• DIRECTIONS
Print exactly the lines below between the line holding "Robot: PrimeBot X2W" and the line holding "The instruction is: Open", inclusive, and nothing more.

• GIVEN MATERIAL
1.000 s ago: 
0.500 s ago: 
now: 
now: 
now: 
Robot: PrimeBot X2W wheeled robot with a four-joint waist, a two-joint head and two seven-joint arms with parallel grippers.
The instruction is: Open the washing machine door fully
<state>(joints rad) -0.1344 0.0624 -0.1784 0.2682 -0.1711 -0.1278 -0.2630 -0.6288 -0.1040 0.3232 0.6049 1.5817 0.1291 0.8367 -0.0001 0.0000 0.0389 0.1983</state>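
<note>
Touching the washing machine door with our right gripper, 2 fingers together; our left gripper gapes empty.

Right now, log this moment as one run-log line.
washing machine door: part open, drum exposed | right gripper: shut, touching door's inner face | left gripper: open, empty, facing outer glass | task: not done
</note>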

• RESPONSE BELOW
Robot: PrimeBot X2W wheeled robot with a four-joint waist, a two-joint head and two seven-joint arms with parallel grippers.
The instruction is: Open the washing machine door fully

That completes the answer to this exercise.